Le texte de cette page a été corrigé et est conforme au fac-similé.

Car, (et la voix du moine fut prophétique après avoir été tour à tour étouffée, sombre, traînante, triste, peureuse, hardie et triviale), car si l’on n’avait pas égard à cette distinction qu’il faut bien établir entre la pensée et le bras obscur qui l’exécute, entre l’instrument parfait en lui-même et l’ouvrier maladroit qui s’en sert, on oserait vous dire : Il y a un homme qui, pour de l’argent, pour de l’or, vend au premier venu des indulgences qui rachètent des crimes aussi noirs que ceux que j’ai déroulés, et vous seriez étonnés. On ajouterait, toujours par la même erreur, qu’avec l’or de ces rémissions sacriléges cet homme ne fait pas la guerre aux Turcs ni aux Moscovites, et vous vous demanderiez avec effroi ce qu’il en fait.
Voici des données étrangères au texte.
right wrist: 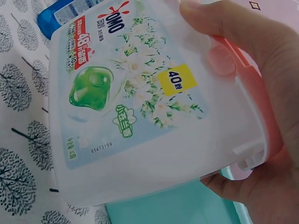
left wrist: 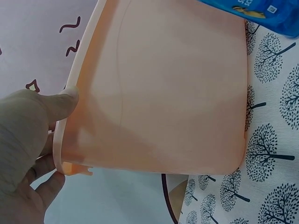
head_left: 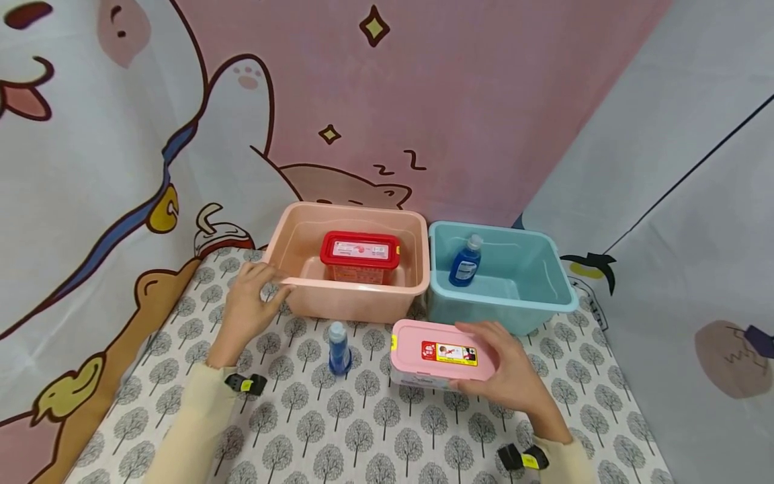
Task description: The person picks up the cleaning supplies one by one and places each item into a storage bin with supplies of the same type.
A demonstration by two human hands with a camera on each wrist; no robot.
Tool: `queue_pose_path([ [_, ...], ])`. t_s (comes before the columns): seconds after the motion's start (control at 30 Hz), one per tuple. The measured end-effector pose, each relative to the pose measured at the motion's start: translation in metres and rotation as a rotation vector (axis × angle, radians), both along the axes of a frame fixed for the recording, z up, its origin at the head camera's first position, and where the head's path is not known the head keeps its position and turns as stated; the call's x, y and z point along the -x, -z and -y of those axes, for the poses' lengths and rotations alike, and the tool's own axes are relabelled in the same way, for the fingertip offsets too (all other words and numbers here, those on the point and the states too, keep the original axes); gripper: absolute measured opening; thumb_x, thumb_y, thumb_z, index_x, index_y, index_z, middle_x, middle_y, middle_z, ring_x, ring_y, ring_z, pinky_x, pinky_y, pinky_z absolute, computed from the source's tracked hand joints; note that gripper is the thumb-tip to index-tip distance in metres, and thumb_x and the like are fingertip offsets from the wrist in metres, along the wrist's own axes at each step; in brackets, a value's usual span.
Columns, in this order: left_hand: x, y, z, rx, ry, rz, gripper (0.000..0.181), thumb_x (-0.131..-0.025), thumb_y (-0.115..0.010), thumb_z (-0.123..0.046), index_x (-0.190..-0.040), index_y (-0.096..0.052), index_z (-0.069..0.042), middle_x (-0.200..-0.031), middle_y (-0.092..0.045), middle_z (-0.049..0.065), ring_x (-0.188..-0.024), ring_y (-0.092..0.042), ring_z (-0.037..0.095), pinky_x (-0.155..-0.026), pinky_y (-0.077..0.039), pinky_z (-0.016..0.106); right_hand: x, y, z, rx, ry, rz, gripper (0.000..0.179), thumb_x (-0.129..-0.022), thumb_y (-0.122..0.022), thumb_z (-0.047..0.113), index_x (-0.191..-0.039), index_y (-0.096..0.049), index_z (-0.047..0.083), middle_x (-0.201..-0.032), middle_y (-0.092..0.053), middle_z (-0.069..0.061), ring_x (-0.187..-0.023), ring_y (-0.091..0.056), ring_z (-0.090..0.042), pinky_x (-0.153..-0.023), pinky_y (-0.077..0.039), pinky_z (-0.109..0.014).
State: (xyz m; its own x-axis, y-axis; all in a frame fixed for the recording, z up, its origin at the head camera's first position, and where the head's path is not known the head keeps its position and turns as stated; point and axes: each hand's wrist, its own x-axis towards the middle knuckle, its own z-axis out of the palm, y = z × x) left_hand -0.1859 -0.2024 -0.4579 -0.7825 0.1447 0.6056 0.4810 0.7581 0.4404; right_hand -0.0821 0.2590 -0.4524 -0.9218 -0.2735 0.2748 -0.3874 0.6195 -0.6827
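My left hand [head_left: 250, 302] pinches the front left corner of the rim of a peach plastic bin [head_left: 338, 300]; in the left wrist view the thumb [left wrist: 63, 103] lies over that rim. Inside the bin is a tub with a red lid [head_left: 360, 250]. My right hand [head_left: 502, 366] holds a white tub of laundry capsules with a pink lid [head_left: 411, 346] by its right end, in front of the bins. The right wrist view shows its flowered label [right wrist: 135, 88]. Between the hands a small bottle of blue liquid [head_left: 339, 353] stands upright on the table.
A light teal bin [head_left: 502, 308] stands right of the peach one, close beside it. In it a blue bottle with a pale cap [head_left: 465, 263] leans. The tree-print cloth [head_left: 363, 430] covers the table, and a cartoon-print curtain [head_left: 484, 101] hangs behind.
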Motion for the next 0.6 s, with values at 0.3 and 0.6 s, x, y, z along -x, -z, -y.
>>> queue_pose_path([
  [0.3, 0.002, -0.001, 0.000, -0.003, 0.002, -0.009, 0.025, -0.083, -0.086, -0.014, -0.103, -0.073, -0.007, -0.099, -0.074, 0.010, -0.099, -0.057, 0.030, -0.080, -0.048, 0.047, 0.007, -0.014, 0.006, 0.014, -0.016, 0.003, 0.095, -0.056, -0.102, 0.032, -0.140, -0.061, 0.026, -0.131, -0.063, 0.006, -0.110, -0.052, -0.009, -0.090, -0.048, -0.029],
  [0.6, 0.001, 0.000, 0.000, -0.010, -0.003, -0.005, 0.025, -0.081, -0.086, -0.014, -0.101, -0.073, -0.007, -0.099, -0.075, 0.010, -0.100, -0.058, 0.030, -0.084, -0.048, 0.049, 0.015, -0.028, 0.015, 0.030, -0.067, -0.030, 0.095, -0.057, -0.102, 0.033, -0.141, -0.059, 0.030, -0.137, -0.062, 0.006, -0.116, -0.054, -0.009, -0.092, -0.049, -0.030],
])
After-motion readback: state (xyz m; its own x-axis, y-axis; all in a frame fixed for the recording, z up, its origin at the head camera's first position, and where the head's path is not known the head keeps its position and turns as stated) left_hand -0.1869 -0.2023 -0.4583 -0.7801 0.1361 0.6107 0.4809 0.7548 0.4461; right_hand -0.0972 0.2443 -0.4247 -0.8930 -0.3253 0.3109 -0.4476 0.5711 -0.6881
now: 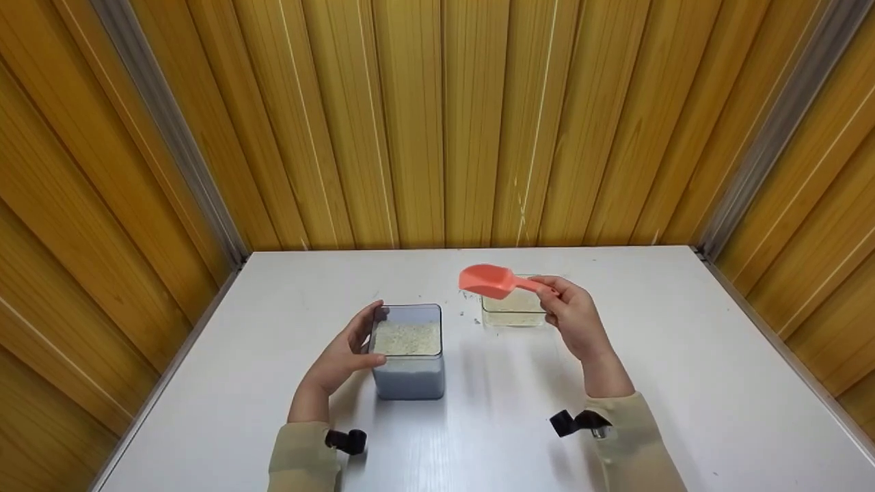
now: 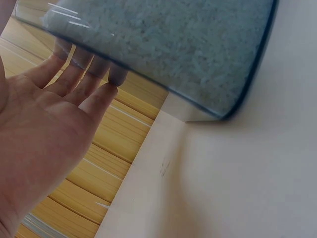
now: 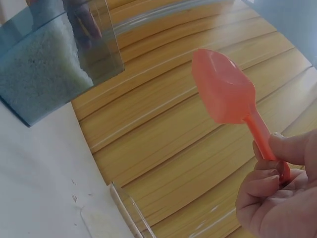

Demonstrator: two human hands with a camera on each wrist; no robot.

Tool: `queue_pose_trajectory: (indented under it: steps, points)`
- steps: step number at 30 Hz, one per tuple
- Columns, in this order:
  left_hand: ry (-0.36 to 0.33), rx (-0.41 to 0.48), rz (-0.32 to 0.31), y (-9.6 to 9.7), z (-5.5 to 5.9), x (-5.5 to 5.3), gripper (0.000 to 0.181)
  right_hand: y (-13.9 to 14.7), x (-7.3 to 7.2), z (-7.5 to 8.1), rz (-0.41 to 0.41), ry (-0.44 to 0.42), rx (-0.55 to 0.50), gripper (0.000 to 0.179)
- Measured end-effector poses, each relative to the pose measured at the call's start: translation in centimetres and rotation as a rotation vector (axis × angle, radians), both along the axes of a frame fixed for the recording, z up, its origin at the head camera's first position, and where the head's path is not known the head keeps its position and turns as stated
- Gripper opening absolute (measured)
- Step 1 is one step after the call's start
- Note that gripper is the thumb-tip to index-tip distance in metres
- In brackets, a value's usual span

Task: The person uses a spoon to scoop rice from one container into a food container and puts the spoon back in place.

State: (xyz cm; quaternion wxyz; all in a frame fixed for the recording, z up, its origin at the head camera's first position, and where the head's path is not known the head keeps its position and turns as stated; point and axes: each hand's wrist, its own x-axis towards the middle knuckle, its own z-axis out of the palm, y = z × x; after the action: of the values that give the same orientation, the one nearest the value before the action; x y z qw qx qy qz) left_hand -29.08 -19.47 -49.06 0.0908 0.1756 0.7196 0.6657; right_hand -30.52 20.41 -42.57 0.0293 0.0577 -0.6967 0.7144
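A clear bluish square canister (image 1: pixel 409 377) stands on the white table, filled much of the way with pale rice-like grains (image 1: pixel 408 339). My left hand (image 1: pixel 345 355) holds its left side, thumb at the near corner and fingers at the far one. Through the tinted wall, the fingertips (image 2: pixel 118 75) show in the left wrist view. A coral plastic scoop (image 1: pixel 487 281) is raised in my right hand (image 1: pixel 575 316), its handle pinched between thumb and fingers. No grains show in the scoop's bowl (image 3: pixel 223 89). Beneath and behind it sits a low clear container (image 1: pixel 514 318) with pale contents.
Small dark specks (image 1: pixel 468 296) lie on the table (image 1: pixel 656 383) between the two containers. Yellow wood-look panels (image 1: pixel 472 123) wall in the back and both sides. A dark wrist camera (image 1: pixel 348 441) is strapped to each forearm, over a beige sleeve.
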Motion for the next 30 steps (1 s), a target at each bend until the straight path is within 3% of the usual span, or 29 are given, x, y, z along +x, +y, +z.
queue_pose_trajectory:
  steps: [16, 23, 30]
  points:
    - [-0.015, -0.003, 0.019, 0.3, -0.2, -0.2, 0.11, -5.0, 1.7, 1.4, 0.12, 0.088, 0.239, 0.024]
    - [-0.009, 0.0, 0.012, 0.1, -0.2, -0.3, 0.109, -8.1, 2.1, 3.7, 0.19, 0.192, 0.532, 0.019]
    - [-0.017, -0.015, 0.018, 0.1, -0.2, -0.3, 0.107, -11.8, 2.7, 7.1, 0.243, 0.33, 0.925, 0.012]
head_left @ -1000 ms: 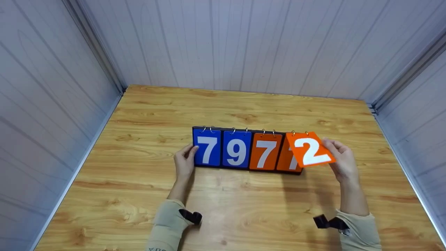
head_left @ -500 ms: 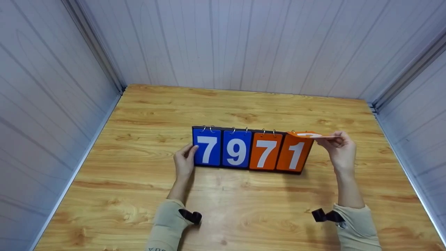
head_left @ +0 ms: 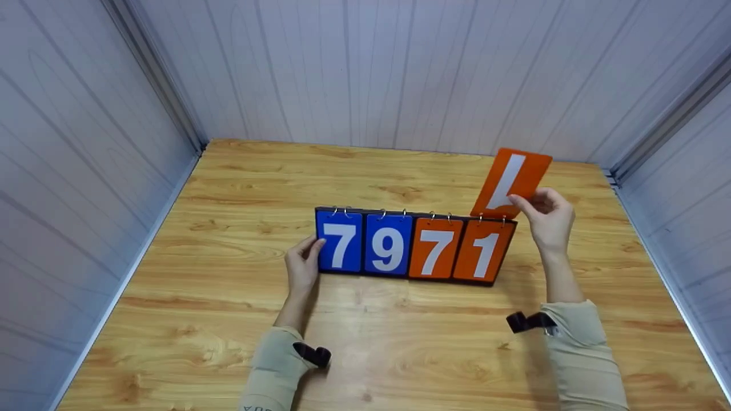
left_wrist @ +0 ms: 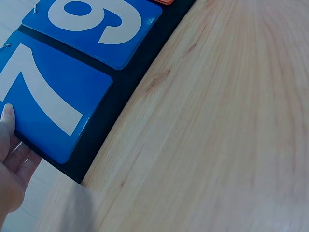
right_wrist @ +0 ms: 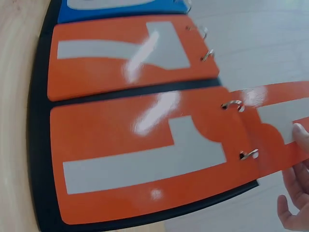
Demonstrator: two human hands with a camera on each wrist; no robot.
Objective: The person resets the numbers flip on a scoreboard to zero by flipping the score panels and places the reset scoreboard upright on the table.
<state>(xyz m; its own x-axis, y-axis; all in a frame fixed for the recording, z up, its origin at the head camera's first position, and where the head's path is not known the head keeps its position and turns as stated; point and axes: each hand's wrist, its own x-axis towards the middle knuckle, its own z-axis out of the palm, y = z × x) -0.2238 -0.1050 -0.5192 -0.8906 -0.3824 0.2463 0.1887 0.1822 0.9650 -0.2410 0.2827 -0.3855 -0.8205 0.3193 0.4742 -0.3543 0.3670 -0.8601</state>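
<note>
1 raised orange card [head_left: 509,181] is clamped between right hand [head_left: 551,224] fingers, the scoreboard [left_wrist: 113,103] edge between left hand [head_left: 302,265] fingers.

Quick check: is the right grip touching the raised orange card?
Touching. The head view shows the right grip pinching the raised orange card at its side edge, thumb on the face; the right wrist view agrees.

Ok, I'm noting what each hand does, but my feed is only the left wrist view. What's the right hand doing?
Observer: The right hand pinches an upturned orange flap.
Operator: Which card shows just below that flap?
Observer: An orange 1 card, its digit in white.
Operator: And between that one and the blue 9 card?
Observer: An orange 7 card, lying flat beside it.
</note>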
Tout à coup, si la même voix, qui vous instruit si bien, vous déclarait qu’avec cet or on paie des poëtes langoureux qui chantent Platon et Ovide ; qu’on paie des peintres qui représentent des nudités païennes ; qu’on paie des courtisanes qui reçoivent chez elles tous ces peintres, tous ces poëtes ; tous ces païens ; si elle vous déclarait encore qu’avec cet or on bâtit en ce moment un temple orgueilleux à la religion, plus superbe cent fois que le Panthéon, car il portera le Panthéon en croupe ; que ce temple, Babel moderne, sera dans des proportions aussi effrayantes que sa sœur aînée et maudite ; que chaque pierre de marbre où de granit sera le rachat d’un sacrilége, d’un péché mortel ; que le fratricide en aura payé la voûte, l’homicide les marches, le parricide les portiques, et peut-être quelque roi coupable de l’assassinat de son peuple, la croix d’or qui terminera ce monument ; alors vous vous écrieriez comme l’aveugle de l’évangile : Où est cet homme ?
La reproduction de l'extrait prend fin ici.